I mean we spend 12 years telling primary and secondary school students to keep quiet, and then we thrust them into the world and tell them to make a change and speak up against social injustice!  And then we are shocked that they can’t!?!

We have to break the myth that a well-behaved child with good grades is the ideal leader! I mean, look at people like Gani Fawehnmi, Fela Kuti or Pat Utomi – one would be hard pressed to believe that they were amongst the quiet ones in class … in fact chances are they were top noisemakers in school! But look at what they have done for Nigeria by simply speaking up and making noise … let’s stop writing down the names of noise makers!

Illustration courtesy of ofilispeaks.com

This entry is an excerpt from the upcoming book “How Intelligence Kills: A Critical Look At Our Dangerous Addiction To Religion, Intelligence and Respect.”

_______________________________________________________________________________________________________

twitterOfili is an author who blogs about life, success and entrepreneurial excellence. Follow him on BB pin: 24de3c8f , Twitter, Facebook or subscribe to his blog for more honest talk and as @ofilispeaks on Instagram for more sketches! To bring Ofili to your school or organization as a speaker simply go here. His third book is titled How Intelligence Kills Us and will be coming out in the second quarter of 2013 as soon as possible.

To read his other books for free on your android phone go to http://bit.ly/freelaziness

39 Comments on Ofilispeaks: Stop Writing Names Of Noisemakers
  • Soum July 8, 2013 at 10:18 am

    Nice article …..So true

    • Sonaya July 8, 2013 at 5:48 pm

      It is not quite true. This article overly generalizes on the subject of noise. What kind of noise exactly? Ofili needs to define his terms. Abi you never hear of the saying: empty gongoni (barrels, containers) make the loudest gbosa?!

      • Intoxyka July 9, 2013 at 8:58 am

        I think its relative. In the sense that many smart kids and wise words have been stifled due to the need to look and sound intelligent. The idea is that instead of shutting the child up, you should culture that noise to become ‘constructive’ noise (if ever there was such a thing). Children should be taught to speak up and not cower in fear especially when they are being taken advantage of.

  • James July 8, 2013 at 10:42 am

    There is time for everything. Time to talk and time to be quiet and listen or think.

    • Nollywood REinvented July 8, 2013 at 5:51 pm

      I think I agree with James more, I’m not certain I agree with everything Ofili has said because not everyone that’s talking has something to say. And odds are the quiet ones also turn out great, but they’re quiet about their greatness lol.

      But I think maybe Ofili’s point is that we should be able to have opinions and ideas that are different else we live in monochrome. Which I’d agree with

  • debutante July 8, 2013 at 11:00 am

    Couldn’t agree more. I am glad Ofili is taking these radical messages to our educators.

  • 5’5 July 8, 2013 at 11:37 am

    Ofilli, I still haven’t met you yet!

  • Chika July 8, 2013 at 11:48 am

    I love this because when I speak, I only just want to express myself and that is not asking or talking too much.

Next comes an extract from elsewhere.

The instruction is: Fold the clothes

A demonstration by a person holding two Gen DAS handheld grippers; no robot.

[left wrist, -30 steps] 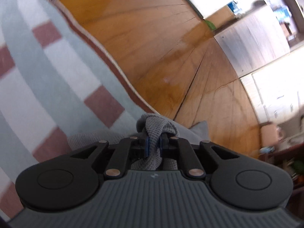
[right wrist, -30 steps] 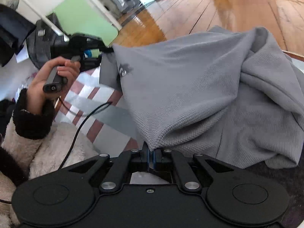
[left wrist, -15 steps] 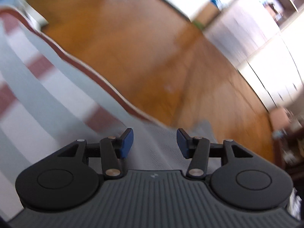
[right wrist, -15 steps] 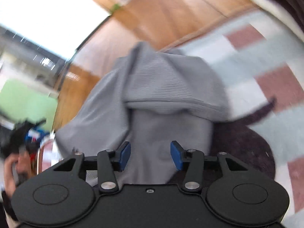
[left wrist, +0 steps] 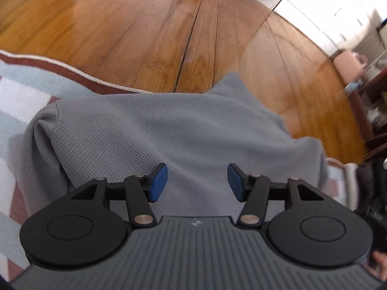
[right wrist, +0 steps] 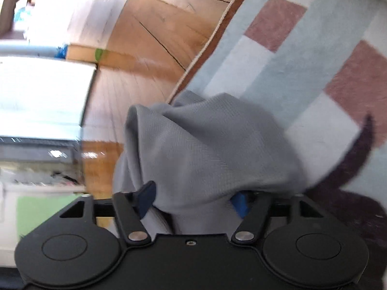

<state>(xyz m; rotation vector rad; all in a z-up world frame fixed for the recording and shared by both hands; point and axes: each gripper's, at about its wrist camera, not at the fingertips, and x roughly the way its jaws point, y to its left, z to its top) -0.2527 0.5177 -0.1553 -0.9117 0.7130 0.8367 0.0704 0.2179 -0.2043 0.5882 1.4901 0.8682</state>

  • chizzweightlossdiary July 8, 2013 at 12:19 pm

    hahahhahaha. very great piece.

  • pynk July 8, 2013 at 12:36 pm

    i agree. Self expression isnt high on our list.

  • Zero July 8, 2013 at 12:50 pm

    Hia…and I used to write names of noisemakers those days o’ Na me be no 1 enforcer back then sha men…had a lot of enemies..’n friends though…loool..but no hard feelings later on..we were only youngsters…

  • Laminde July 8, 2013 at 1:08 pm

    i absolutely agree there is time for everything. Yeah our parents may have shut us up so many times but as you grow older you begin to see the wisdom in it. Children should be encouraged to speak when and where necessary.

  • moi July 8, 2013 at 1:37 pm

    Lmao!!! @ ‘lets stop writing names of noise makers’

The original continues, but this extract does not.